Microbiome analyses of poultry feeds: Part I. Comparison of five different DNA extraction methods

Authors: OLSON, ELENA - University Of Wisconsin; DITTOE, DANA - University Of Wisconsin; MICCICHE, ANDREW - University Of Arkansas; STOCK, DAVID - Stetson University; RUBINELLI, PETER - University Of Arkansas; Rothrock, Michael; RICKE, STEVEN - University Of Wisconsin

Submitted to: Journal of Environmental Science and Health
Publication Type: Peer Reviewed Journal
Publication Acceptance Date: 12/15/2023
Publication Date: 5/23/2024
Citation: Olson, E.G., Dittoe, D.K., Micciche, A.C., Stock, D.A., Rubinelli, P.M., Rothrock Jr, M.J., Ricke, S.C. 2024. Microbiome analyses of poultry feeds: Part I. Comparison of five different DNA extraction methods. Journal of Environmental Science and Health. https://doi.org/10.1080/03601234.2024.2353002.
DOI: https://doi.org/10.1080/03601234.2024.2353002

Interpretive Summary: There is no particular DNA extraction kit available for animal feed due to the wide range of variability in feed composition. An optimized DNA extraction technique associated with feed is necessary for comparable downstream sequencing analyses. In this two-part study, the variation in microbiota of five DNA extraction techniques (Part I ) and the microbial compositional diversities of nine commercial poultry feeds (Part II ) were compared. DNA extraction methods included Qiagen QIAamp DNA Stool Mini Kit (Qiagen), modified Qiagen with Lysing Matrix B (MQ), modified Qiagen with celite purification (MQC), polyethylene glycol (PEG), and 1-Day Direct. Genomic DNA was amplified using custom dual-indexed primers and sequenced on an Illumina MiSeq. Sequencing data were analyzed in QIIME2-2021.4 with alpha and beta diversity being determined using Kruskal-Wallis and ANOSIM. Compositional taxonomic differences were determined using analysis of composition of microbiomes (ANCOM). Main and pairwise effects were considered significant at P = 0.05 and Q = 0.05. Results of Part I suggest that there is a direct impact on the diversity and compositional differences based on the extraction method used. Extraction of feed with the Qiagen method produced the least evenness and richness compared to the other protocols used, MQ, MQC, PEG, and 1-Day Direct (P < 0.05). Bead beating and lysozyme application were used in the 1-Day Direct and PEG protocols which produced greater bacterial diversities (P < 0.05). PEG and 1-Day Direct produced numerically greater relative abundance of different genera and phyla associated with extraction methods. Although the use of the Qiagen kit did not result in an increased compositional diversity, application of these kits with adjustments, such as MQ and MQC, can provide consistency and reduce bias among commercial poultry feed samples. PEG and 1-Day Direct extraction methods are also sufficient but will require standardization in the future.
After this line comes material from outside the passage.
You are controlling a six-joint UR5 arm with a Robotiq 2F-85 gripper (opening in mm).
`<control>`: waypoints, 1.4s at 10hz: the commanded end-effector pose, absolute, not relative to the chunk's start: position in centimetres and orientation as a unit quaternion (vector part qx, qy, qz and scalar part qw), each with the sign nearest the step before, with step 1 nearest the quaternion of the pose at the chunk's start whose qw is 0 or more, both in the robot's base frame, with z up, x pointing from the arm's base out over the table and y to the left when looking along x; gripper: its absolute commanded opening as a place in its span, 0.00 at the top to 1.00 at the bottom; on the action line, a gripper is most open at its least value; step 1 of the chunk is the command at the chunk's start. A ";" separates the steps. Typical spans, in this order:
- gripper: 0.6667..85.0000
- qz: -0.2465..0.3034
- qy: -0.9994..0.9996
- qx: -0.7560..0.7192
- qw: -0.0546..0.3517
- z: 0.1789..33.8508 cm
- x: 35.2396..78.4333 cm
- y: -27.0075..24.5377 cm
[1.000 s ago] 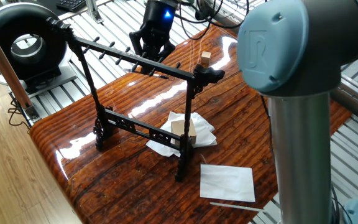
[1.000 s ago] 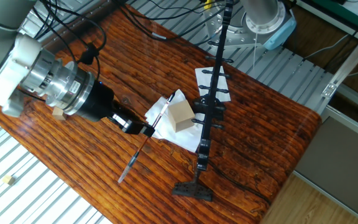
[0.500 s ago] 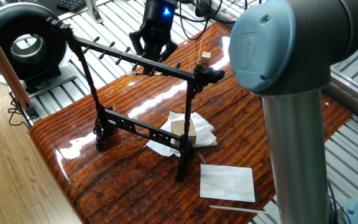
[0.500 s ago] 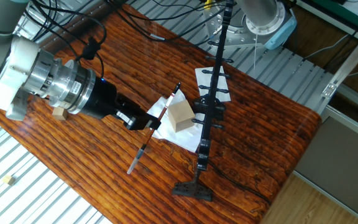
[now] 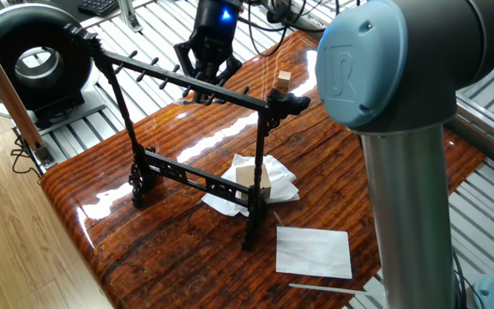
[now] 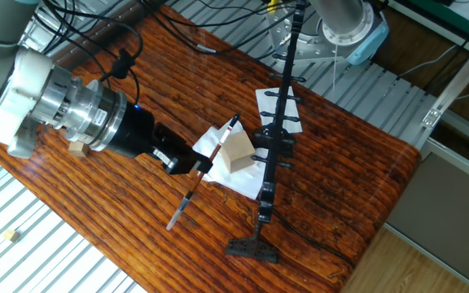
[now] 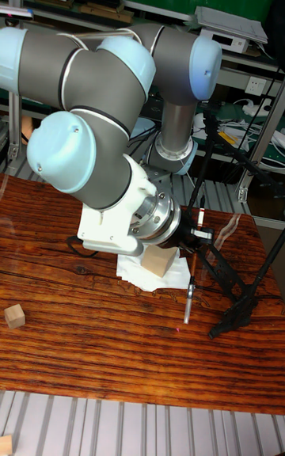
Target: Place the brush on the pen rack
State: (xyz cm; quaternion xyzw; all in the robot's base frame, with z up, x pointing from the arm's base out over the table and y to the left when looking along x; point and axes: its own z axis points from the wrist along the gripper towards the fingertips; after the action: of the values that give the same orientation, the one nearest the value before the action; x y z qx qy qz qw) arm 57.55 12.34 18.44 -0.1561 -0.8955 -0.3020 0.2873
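My black two-finger pincer (image 6: 192,167) is clamped on the slender dark writing brush with a pale tip end (image 6: 203,172), gripping it about mid-shaft. In the other fixed view the brush runs from its lower end at 7 o'clock to its upper end at 1 o'clock, up off the glossy reddish wooden bench (image 6: 96,195), over the crumpled white tissue (image 6: 214,142) and the small tan wooden block (image 6: 237,151).

To do this step well, I judge I should level the brush so it lies parallel to the peg-lined top bar of the large black metal pen rack (image 5: 183,81), bring it in just above the pegs, and lower it between two pegs before letting go. Coming in tilted risks one end slipping off.

The arm reaches low across the bench with the wrist near horizontal in the tall fixed view, pincer (image 7: 194,241) pointing at 3 o'clock toward the rack's posts (image 7: 237,298), just beside the top bar.
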 end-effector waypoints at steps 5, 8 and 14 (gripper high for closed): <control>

Technical Abstract: There is no particular DNA extraction kit available for animal feed due to the wide range of variability in feed composition. An optimized DNA extraction technique associated with feed is necessary for comparable downstream sequencing analyses. In this two-part study, the variation in microbiota of five DNA extraction techniques (Part I ) and the microbial compositional diversities of nine commercial poultry feeds (Part II ) were compared. DNA extraction methods included Qiagen QIAamp DNA Stool Mini Kit (Qiagen), modified Qiagen with Lysing Matrix B (MQ), modified Qiagen with celite purification (MQC), polyethylene glycol (PEG), and 1-Day Direct. Genomic DNA was amplified using custom dual-indexed primers and sequenced on an Illumina MiSeq. Sequencing data were analyzed in QIIME2-2021.4 with alpha and beta diversity being determined using Kruskal-Wallis and ANOSIM. Compositional taxonomic differences were determined using analysis of composition of microbiomes (ANCOM). Main and pairwise effects were considered significant at P = 0.05 and Q = 0.05. Results of Part I suggest that there is a direct impact on the diversity and compositional differences based on the extraction method used. Extraction of feed with the Qiagen method produced the least evenness and richness compared to the other protocols used, MQ, MQC, PEG, and 1-Day Direct (P < 0.05). Bead beating and lysozyme application were used in the 1-Day Direct and PEG protocols which produced greater bacterial diversities (P < 0.05). PEG and 1-Day Direct produced numerically greater relative abundance of different genera and phyla associated with extraction methods. Although the use of the Qiagen kit did not result in an increased compositional diversity, application of these kits with adjustments, such as MQ and MQC, can provide consistency and reduce bias among commercial poultry feed samples. PEG and 1-Day Direct extraction methods are also sufficient but will require standardization in the future.